■ **DESCRIPTION OF THE TASK**: Under this line are the records; write out word for word the part that begins at the line containing "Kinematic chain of" and ends at the line containing "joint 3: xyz", and no more.
Top of EXERCISE INPUTS
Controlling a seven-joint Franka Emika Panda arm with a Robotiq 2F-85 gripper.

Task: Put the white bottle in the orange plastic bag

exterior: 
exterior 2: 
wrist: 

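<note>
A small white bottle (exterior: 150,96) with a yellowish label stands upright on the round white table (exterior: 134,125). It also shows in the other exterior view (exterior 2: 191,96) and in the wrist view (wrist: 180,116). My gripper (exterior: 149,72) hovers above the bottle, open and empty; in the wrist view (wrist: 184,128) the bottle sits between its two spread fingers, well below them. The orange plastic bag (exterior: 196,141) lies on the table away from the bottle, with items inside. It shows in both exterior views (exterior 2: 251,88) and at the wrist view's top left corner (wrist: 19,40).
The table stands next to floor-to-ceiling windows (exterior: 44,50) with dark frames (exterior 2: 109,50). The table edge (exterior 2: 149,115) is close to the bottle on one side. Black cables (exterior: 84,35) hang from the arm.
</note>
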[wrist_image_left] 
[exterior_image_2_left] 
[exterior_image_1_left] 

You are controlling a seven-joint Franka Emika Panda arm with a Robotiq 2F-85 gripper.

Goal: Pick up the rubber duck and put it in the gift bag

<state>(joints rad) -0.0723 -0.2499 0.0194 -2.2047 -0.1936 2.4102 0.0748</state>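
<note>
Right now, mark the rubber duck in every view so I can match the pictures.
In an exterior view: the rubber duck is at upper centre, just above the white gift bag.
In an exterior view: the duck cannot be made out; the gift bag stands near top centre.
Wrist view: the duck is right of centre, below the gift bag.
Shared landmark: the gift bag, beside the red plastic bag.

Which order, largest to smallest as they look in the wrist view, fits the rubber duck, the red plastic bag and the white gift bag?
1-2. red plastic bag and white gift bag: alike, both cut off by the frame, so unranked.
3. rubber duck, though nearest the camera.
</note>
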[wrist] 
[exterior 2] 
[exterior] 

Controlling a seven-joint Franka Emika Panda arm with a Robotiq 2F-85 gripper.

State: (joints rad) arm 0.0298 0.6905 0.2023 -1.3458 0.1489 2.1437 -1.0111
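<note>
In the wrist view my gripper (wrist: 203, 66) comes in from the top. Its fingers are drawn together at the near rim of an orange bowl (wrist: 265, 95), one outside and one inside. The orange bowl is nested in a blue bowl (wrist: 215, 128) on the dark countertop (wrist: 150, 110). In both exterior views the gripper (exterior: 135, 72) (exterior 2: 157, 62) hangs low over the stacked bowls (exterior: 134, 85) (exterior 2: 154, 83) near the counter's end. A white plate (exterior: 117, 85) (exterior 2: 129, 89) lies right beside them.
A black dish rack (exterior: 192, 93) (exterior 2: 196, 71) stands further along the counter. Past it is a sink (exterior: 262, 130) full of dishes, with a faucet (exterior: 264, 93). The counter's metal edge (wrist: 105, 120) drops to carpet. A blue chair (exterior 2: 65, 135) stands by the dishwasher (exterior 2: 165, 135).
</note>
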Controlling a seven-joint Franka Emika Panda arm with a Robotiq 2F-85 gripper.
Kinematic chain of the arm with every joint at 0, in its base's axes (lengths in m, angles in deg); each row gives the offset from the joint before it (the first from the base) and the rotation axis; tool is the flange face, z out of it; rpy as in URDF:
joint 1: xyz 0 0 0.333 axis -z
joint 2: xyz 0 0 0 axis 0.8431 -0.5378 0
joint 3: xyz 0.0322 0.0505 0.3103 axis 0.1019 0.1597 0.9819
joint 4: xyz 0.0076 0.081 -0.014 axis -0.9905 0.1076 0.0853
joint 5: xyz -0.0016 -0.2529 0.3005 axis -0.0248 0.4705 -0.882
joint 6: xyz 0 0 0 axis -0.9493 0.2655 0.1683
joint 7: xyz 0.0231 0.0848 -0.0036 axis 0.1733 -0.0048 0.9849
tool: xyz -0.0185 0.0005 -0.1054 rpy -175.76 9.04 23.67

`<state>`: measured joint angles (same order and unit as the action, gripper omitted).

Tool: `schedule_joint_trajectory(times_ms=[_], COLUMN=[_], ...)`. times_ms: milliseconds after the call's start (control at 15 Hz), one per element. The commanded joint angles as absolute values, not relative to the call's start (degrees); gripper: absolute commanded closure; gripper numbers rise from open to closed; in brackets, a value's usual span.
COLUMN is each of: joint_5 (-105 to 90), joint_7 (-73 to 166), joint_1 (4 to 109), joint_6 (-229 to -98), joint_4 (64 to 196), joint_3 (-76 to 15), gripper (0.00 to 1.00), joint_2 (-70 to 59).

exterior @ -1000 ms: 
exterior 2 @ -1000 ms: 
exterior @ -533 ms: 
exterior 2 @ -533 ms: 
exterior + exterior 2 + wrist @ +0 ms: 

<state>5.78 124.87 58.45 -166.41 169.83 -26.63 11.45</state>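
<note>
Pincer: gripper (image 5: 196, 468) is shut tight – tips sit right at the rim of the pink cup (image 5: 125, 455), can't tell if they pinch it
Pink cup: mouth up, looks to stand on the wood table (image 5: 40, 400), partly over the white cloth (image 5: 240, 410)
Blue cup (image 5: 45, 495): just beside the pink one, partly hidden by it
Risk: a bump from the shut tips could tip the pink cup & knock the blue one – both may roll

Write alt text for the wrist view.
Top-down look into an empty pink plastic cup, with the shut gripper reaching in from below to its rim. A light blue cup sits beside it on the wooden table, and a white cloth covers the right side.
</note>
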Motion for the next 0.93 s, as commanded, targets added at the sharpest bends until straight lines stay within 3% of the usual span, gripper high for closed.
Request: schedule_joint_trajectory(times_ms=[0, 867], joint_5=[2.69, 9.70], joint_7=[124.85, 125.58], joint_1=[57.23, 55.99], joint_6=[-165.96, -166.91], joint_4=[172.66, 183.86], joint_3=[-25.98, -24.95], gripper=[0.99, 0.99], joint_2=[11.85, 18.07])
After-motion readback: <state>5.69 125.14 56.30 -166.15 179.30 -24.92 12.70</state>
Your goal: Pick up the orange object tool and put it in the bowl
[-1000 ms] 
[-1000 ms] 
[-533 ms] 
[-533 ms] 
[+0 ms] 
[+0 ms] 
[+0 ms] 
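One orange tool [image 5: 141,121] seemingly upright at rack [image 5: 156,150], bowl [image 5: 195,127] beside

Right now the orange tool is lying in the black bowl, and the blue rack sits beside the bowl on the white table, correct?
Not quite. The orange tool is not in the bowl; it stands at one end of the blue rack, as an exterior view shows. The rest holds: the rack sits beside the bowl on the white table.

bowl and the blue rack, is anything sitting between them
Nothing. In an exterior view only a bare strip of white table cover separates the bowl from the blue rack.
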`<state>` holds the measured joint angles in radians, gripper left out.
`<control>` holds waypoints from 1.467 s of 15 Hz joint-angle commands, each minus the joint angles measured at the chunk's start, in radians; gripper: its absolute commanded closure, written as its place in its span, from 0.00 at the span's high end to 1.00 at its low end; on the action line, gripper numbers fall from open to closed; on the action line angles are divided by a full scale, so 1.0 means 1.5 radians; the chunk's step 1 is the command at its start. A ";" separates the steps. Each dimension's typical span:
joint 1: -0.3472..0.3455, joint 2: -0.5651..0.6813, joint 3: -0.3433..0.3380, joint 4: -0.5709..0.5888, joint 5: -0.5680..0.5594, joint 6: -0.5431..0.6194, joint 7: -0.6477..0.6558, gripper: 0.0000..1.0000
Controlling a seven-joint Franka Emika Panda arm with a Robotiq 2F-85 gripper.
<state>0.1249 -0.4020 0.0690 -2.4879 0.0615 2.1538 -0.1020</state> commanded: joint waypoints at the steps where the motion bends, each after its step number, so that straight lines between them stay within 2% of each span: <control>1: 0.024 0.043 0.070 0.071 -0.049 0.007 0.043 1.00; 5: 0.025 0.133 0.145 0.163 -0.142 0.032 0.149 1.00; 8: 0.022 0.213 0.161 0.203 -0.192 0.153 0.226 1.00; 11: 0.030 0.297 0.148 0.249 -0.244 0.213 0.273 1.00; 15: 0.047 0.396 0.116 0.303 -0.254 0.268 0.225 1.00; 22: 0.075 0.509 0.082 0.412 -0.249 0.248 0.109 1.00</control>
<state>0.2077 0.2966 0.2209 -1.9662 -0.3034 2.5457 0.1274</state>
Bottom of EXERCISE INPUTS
■ **EXPECTED OUTPUT**:
Kinematic chain of the arm with every joint at 0, in its base's axes (lengths in m, angles in deg); each row gives the offset from the joint before it (the first from the base) and the rotation axis; tool is the flange face, z out of it; rpy as in URDF:
joint 1: xyz 0 0 0.333 axis -z
joint 2: xyz 0 0 0 axis 0.8431 -0.5378 0
joint 3: xyz 0.0322 0.0505 0.3103 axis 0.1019 0.1597 0.9819

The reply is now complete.